Seigel hatte 1947 Gertrud Schulz geheiratet, die 1962 allzu früh verstarb. Aus dieser Ehe stammt Sohn Walter. In zweiter Ehe war Oskar Seigel mit Walburga Jobs verheiratet, mit der er die Tochter Brigitte sowie die Stieftochter Simone hat. Walburga, die mit ihm durch dick und dünn gegangen war, starb 2011. Neben den beiden Kindern Walter und Brigitte hat Oskar zwei erwachsene Enkel und vier Urenkel. Von der Seite seiner Stieftochter hat der Jubilar weitere sechs Enkel und zehn Urenkel.

Viele Sportarten

Seigel war seit seiner frühesten Jugend sportlich sehr aktiv und erfolgreich. Dem TuS Schutterwald trat er 1933 bei. Er war ein sehr guter Turner und erhielt für Leistungen am Reck und Barren Auszeichnungen. Schlittschuh ist er seit seiner Kindheit gelaufen und hängte die Eisenkufen erst vor acht Jahren an den Nagel. Im „hohen Alter“ von 50 Jahren begann er mit dem Windsurfen. Abfahrtski und Langlaufski betrieb er mit Freude. An der Tischtennisplatte war er über Jahrzehnte aktiv. Nicht zu vergessen ist das Inlinern, das der Jubilar 1992, mit damals 70 Jahren, begann. Erst mit 85 ließ er diesen Sport bleiben. Was er bis vor zwei Jahren nicht bleiben ließ, ist das Tanzen. Oskar und seine Tanzpartnerinnen waren auf allen Tanzböden der Region daheim. Rock ’n’ Roll und Twist waren seine Lieblingstänze.

Seigel ist für sein hohes Alter körperlich recht fit und erfreut sich einer geistigen Frische. Er ist täglich im Dorf unterwegs und immer noch sehr interessiert, was in seinem Schutterwald so passiert.

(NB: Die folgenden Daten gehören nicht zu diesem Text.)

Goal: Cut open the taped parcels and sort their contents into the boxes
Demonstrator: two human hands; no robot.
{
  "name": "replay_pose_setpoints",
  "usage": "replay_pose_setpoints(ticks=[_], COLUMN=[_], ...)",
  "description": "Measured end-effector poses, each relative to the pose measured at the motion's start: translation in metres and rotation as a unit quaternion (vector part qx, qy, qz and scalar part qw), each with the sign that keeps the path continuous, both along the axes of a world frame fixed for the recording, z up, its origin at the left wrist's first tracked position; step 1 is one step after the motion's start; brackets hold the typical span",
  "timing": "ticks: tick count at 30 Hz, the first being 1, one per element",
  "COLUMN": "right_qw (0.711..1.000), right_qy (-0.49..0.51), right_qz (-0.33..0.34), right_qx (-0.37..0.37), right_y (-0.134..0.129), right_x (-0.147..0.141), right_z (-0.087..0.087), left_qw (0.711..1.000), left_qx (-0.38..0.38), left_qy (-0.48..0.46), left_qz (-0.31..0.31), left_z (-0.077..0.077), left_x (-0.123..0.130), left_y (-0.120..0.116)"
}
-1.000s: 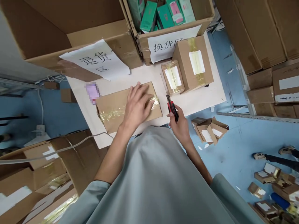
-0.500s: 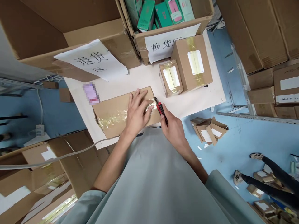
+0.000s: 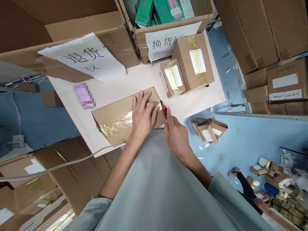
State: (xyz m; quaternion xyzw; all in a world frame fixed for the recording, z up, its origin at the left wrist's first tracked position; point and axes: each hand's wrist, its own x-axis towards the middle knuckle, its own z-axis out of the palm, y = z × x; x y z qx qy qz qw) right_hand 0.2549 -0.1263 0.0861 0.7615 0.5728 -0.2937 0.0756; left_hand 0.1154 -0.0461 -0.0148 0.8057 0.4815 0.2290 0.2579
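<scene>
A long cardboard box (image 3: 113, 110) with clear yellowish tape (image 3: 115, 124) along its top lies on the white table (image 3: 196, 104) in front of me. My left hand (image 3: 143, 117) rests flat on the box, fingers spread, over the taped strip. In my right hand (image 3: 176, 133) is a red and black box cutter (image 3: 164, 111), held at the box's right end. Its tip meets the taped edge there; the blade itself is too small to make out.
Two taped parcels, one small (image 3: 172, 78) and one large (image 3: 193, 62), stand at the table's right. Large open cartons (image 3: 113, 41) line the back. A blurred purple item (image 3: 84, 95) lies left. A grey cable (image 3: 72, 163) crosses at lower left. Opened boxes (image 3: 209, 130) litter the floor.
The box cutter now points more steeply away from me, and my right hand covers more of its handle. My left hand stays on the box. The view has shifted slightly; a person at right has moved.
</scene>
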Motion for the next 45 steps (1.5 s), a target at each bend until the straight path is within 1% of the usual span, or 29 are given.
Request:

Seine Tochter Brigitte sorgt für ihn und ist mit Oskar auch regelmäßig zu Freizeitaktivitäten unterwegs. Das Geburtstagskind weist darauf hin, dass er keine Geschenke möchte, sondern Geld für die Brandgeschädigten in Diersburg und für soziale Schutterwälder Einrichtungen sammelt.

Oskar hat noch drei Schulkameradinnen, mit denen er Kontakt aufgenommen hat, um eventuell ein baldiges Klassentreffen stattfinden zu lassen.